[Stored records]
━━━━━━━━━━━━━━━━

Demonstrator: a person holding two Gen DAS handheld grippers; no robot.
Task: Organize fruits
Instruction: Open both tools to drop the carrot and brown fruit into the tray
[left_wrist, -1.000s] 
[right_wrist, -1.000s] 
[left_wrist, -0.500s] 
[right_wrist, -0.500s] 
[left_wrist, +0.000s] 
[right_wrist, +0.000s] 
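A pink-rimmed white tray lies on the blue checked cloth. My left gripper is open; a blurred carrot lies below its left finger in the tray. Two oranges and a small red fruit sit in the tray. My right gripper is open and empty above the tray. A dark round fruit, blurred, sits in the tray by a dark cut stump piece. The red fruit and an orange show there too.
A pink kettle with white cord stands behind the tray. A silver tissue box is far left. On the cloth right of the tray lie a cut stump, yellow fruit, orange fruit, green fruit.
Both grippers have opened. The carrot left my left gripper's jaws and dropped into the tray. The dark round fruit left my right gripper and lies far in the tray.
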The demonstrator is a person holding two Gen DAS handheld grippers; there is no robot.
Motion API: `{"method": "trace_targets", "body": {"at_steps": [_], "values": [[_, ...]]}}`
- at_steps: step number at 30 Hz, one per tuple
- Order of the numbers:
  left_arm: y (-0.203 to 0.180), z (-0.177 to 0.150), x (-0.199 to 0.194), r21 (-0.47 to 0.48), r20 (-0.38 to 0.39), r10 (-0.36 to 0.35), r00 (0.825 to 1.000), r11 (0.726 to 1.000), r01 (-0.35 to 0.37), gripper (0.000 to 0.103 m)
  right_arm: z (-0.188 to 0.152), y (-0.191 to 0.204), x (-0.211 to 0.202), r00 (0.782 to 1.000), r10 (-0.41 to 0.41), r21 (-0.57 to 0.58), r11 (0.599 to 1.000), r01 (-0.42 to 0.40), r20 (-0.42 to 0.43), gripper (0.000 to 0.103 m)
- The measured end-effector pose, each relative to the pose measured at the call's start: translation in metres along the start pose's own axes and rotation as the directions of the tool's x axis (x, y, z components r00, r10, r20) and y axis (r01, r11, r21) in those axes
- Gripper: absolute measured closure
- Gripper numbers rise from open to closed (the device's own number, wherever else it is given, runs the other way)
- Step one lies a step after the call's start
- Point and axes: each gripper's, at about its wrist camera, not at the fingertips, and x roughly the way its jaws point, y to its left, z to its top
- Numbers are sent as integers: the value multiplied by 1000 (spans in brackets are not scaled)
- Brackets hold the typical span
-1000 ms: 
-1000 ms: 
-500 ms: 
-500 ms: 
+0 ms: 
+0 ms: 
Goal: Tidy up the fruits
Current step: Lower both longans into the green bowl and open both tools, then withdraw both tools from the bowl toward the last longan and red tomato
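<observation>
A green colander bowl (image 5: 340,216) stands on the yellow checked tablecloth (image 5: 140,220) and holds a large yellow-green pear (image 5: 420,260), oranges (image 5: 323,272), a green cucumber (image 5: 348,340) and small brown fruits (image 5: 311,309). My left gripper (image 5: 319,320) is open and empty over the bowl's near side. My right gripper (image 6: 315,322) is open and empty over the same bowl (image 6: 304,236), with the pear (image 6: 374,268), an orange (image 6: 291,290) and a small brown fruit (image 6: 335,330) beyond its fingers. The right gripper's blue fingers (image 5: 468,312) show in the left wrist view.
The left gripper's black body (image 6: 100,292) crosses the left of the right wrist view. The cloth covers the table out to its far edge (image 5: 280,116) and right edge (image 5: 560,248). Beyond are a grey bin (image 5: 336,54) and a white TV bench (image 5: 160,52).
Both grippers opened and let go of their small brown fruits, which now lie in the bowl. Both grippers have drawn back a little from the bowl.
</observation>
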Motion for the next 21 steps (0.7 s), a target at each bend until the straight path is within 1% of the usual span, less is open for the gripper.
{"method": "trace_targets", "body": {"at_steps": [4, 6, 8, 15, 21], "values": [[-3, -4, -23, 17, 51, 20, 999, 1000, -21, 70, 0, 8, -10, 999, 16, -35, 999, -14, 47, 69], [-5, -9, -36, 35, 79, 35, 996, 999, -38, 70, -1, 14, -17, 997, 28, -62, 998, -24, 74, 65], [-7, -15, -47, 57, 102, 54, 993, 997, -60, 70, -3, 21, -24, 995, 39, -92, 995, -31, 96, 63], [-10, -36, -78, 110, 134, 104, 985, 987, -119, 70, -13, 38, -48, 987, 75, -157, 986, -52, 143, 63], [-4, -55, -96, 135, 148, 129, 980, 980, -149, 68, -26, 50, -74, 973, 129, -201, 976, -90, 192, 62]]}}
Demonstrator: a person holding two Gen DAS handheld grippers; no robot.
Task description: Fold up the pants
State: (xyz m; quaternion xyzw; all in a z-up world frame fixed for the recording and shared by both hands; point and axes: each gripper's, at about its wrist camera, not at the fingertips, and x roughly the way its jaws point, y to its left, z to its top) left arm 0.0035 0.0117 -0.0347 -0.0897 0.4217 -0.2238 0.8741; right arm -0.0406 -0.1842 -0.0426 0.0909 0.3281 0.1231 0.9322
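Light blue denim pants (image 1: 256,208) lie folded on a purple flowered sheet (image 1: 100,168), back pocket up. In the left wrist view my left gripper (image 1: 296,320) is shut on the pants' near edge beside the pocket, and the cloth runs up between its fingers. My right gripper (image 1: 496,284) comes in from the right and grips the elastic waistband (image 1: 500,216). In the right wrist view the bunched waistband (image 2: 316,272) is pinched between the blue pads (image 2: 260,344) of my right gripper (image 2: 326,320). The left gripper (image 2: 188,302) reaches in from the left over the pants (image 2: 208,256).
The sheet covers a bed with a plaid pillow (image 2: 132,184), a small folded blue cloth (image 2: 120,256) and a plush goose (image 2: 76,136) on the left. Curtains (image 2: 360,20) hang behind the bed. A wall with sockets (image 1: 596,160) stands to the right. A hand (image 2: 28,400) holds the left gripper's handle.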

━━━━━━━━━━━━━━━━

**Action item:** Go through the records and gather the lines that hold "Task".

**Written reply:**
Task: Organize fruits
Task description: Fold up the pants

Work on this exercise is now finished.